No coração da vila visitei a Casa Museu Adelino Ângelo, um antigo solar, a Casa de Lamas, transformado em museu. Um espaço criado para preservar a memória histórica e artística do concelho, e não só. Tem uma oficina de artes-atelier, e apoia, cria e partilha atividades artísticas e culturais extra. Recebe exposições temporárias. Atualmente, acolhe e apresenta a coleção de arte contemporânea da fundação altice Portugal. Fantástica. A exposição permanente, dinâmica, é do Mestre Adelino Ângelo! Do próprio. E compõe uma coleção de quadros singular. Traços mágicos.

A poucos metros do centro, o Parque de Campismo da Cabreira. Um complexo turístico destinado aos amantes de campismo e montanha verdejante. Além de um conjunto de equipamentos e estruturas de apoio ao campista, o espaço dispõe, recentemente, de bungalows. Um feliz e confortável convite ao lazer, num verde fresco e saudável.
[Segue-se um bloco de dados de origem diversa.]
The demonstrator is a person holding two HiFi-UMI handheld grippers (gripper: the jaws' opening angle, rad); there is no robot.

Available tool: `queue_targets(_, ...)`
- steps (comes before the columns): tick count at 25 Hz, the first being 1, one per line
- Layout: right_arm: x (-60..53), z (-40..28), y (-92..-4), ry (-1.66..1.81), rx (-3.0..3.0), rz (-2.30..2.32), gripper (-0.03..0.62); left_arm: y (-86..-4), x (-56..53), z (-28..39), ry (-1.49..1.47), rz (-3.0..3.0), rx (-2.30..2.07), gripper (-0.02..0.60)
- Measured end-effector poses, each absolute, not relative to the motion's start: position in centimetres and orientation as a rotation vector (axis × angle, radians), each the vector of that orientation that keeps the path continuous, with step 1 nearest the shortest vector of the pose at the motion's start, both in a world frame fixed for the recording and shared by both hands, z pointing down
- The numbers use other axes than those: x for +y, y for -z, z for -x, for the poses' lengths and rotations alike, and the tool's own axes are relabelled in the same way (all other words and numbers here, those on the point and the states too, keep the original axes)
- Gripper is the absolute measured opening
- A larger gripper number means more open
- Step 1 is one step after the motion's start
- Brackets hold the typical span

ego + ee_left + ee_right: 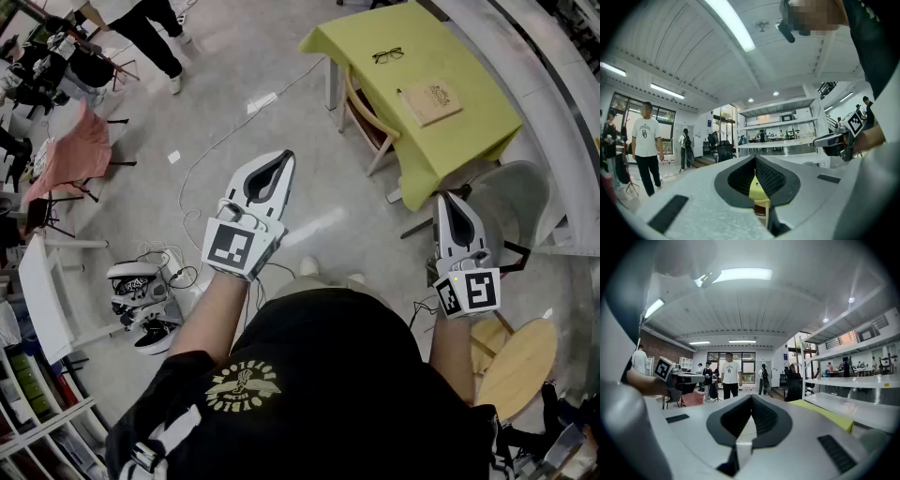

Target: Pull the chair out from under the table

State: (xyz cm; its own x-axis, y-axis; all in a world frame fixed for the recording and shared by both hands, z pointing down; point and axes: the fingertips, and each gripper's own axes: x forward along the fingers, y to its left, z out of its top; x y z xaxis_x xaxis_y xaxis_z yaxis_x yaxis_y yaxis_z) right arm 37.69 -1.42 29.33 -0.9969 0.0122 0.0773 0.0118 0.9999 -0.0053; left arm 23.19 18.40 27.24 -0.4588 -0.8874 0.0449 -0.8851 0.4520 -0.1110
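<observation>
A wooden chair (pixel 362 114) is tucked under the left side of a table with a yellow-green cloth (pixel 469 131) at the upper right of the head view. Glasses (pixel 388 54) and a brown book (pixel 429 102) lie on the cloth. My left gripper (pixel 280 156) is shut and empty, held level over the floor, well short of the chair. My right gripper (pixel 447 198) is also shut and empty, near the table's front corner. In the left gripper view the shut gripper (pixel 755 158) points at the yellow table and a pale chair leg (pixel 761 207). The right gripper view shows its gripper (pixel 751 397) shut, with the table's cloth (pixel 825 414) to its right.
A grey chair (pixel 517 192) stands to the right of the table and a round wooden stool (pixel 520 364) by my right side. Cables and a black-and-white device (pixel 141 292) lie on the floor at the left. A pink-draped chair (pixel 70 155) and a standing person (pixel 150 28) are farther off.
</observation>
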Motion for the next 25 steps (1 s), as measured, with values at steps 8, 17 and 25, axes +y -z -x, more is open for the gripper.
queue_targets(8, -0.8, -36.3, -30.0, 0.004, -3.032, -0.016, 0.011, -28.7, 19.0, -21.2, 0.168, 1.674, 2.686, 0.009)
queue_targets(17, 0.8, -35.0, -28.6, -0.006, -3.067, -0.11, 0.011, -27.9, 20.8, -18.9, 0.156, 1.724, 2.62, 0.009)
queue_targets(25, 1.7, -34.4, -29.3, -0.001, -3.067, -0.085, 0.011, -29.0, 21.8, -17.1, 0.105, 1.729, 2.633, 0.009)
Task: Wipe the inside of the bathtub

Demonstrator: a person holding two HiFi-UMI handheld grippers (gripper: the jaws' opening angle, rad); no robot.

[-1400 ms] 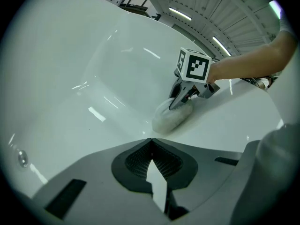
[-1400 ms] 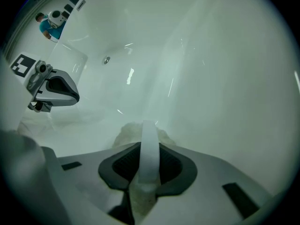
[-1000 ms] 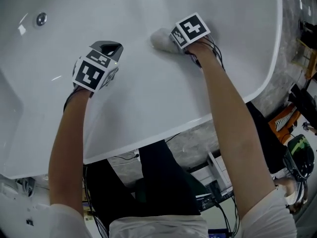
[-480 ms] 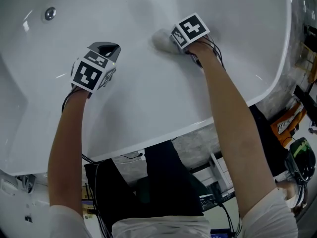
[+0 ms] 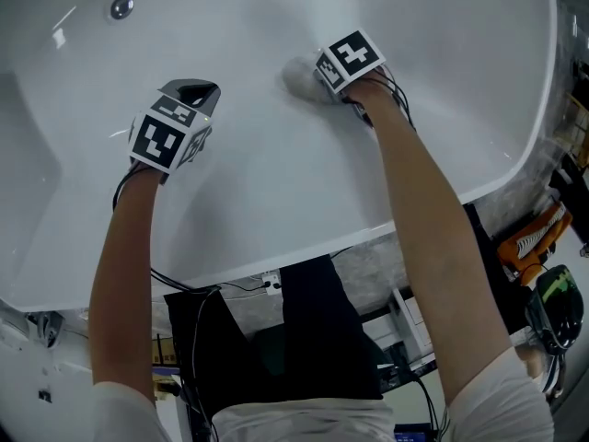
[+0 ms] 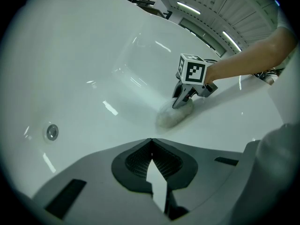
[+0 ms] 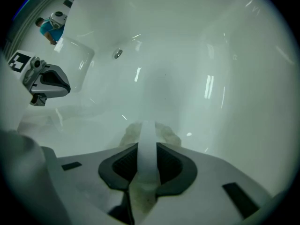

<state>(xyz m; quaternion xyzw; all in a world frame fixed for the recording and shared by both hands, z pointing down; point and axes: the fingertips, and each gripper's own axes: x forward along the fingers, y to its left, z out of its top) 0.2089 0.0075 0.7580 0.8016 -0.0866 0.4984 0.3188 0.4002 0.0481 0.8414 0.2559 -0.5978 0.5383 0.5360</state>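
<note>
The glossy white bathtub [image 5: 276,182] fills the view, its curved inner wall streaked with reflected light, with 1 round metal fitting [image 5: 121,7] far up the slope. The right gripper [image 5: 316,79] is clamped on a pale grey cloth [image 5: 296,75], which is pressed against the wall about mid-tub; a white strip of it runs back between the jaws. The left gripper [image 5: 195,90] hangs over the wall well apart from it, its 2 jaw tips closed together on nothing. The wipe looks under way, with much wall left. The risk is that the slick surface drags the wad out of the pinch, so the hard jaw tips scrape the enamel. Tilting the gripper too steeply would do the same.
</note>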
Em plena serra, e na freguesia de Cantelães, localiza-se uma das identidades mais fortes de fé de todo o concelho. O santuário de Nossa Senhora da Fé! Fui até lá. O destino, comecei a vê-lo desde a vila. Um gigante cruzeiro a erguer-se de um verde denso. Construído com as ofertas dos emigrantes e devotos, é um bonito e raro miradouro (interior) a 360º. Sim, subi lá em cima, e adorei. Toda uma vista soberba, e a poucos metros, o recinto da capela, os dois coretos, uma fonte e um nicho construído no tronco de uma árvore que alberga a imagem de Nossa Senhora. Detalhes, bonitos, de quem acredita. Terei que voltar no último domingo de maio. Altura em que a capela acolhe a peregrinação do arciprestado de Vieira do Minho. 

Despedi-me da melhor forma, de barriga cheia! Num restaurante típico local. Pedi vitela de gado barrosã e comi os deliciosos barquilheires para ‘fechar’. Há lá melhor forma de – viver – do que a passear e comer!?!